_Task_
Output every record below precisely as it is written.

_Supplied records_
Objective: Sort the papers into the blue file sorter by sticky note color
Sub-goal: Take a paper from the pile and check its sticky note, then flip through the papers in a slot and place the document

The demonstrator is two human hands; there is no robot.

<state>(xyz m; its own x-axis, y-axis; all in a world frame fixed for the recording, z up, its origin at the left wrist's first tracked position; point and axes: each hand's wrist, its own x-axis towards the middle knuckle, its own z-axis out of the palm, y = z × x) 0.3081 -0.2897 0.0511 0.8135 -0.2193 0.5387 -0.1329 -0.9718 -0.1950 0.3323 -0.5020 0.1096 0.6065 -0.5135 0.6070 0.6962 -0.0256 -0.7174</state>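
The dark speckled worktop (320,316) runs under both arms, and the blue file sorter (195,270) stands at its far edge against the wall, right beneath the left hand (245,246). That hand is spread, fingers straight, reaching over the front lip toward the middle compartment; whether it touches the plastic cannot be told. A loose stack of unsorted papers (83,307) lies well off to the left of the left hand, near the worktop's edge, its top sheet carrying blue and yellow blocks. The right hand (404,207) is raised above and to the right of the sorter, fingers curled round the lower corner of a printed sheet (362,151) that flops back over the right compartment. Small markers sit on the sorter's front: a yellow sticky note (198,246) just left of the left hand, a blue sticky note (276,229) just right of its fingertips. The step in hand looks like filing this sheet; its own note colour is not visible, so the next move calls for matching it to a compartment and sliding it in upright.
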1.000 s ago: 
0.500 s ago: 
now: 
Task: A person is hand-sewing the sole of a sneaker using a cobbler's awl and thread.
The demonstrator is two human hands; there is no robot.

_Task output_
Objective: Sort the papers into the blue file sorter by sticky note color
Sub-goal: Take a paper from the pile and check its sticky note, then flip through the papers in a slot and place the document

The demonstrator is two human hands; there is no robot.

<state>(xyz m; its own x-axis, y-axis; all in a world frame fixed for the recording, z up, its origin at the left wrist's first tracked position; point and axes: each hand's wrist, its own x-axis towards the middle knuckle, its own z-axis out of the palm, y = z × x) 0.3081 -0.2897 0.0511 0.8135 -0.2193 0.5387 -0.1329 -0.9718 -0.1950 0.3323 -0.5020 0.1096 0.6065 -0.5135 0.6070 0.6962 -0.0256 -0.7174</state>
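The dark speckled worktop (320,316) runs under both arms, and the blue file sorter (195,270) stands at its far edge against the wall, right beneath the left hand (245,246). That hand is spread, fingers straight, reaching over the front lip toward the middle compartment; whether it touches the plastic cannot be told. A loose stack of unsorted papers (83,307) lies well off to the left of the left hand, near the worktop's edge, its top sheet carrying blue and yellow blocks. The right hand (404,207) is raised above and to the right of the sorter, fingers curled round the lower corner of a printed sheet (362,151) that flops back over the right compartment. Small markers sit on the sorter's front: a yellow sticky note (198,246) just left of the left hand, a blue sticky note (276,229) just right of its fingertips. The step in hand looks like filing this sheet; its own note colour is not visible, so the next move calls for matching it to a compartment and sliding it in upright.
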1.000 s ago: 
0.500 s ago: 
now: 
Task: A person is hand-sewing the sole of a sneaker using a cobbler's awl and thread.
The demonstrator is two human hands; there is no robot.

The output is done.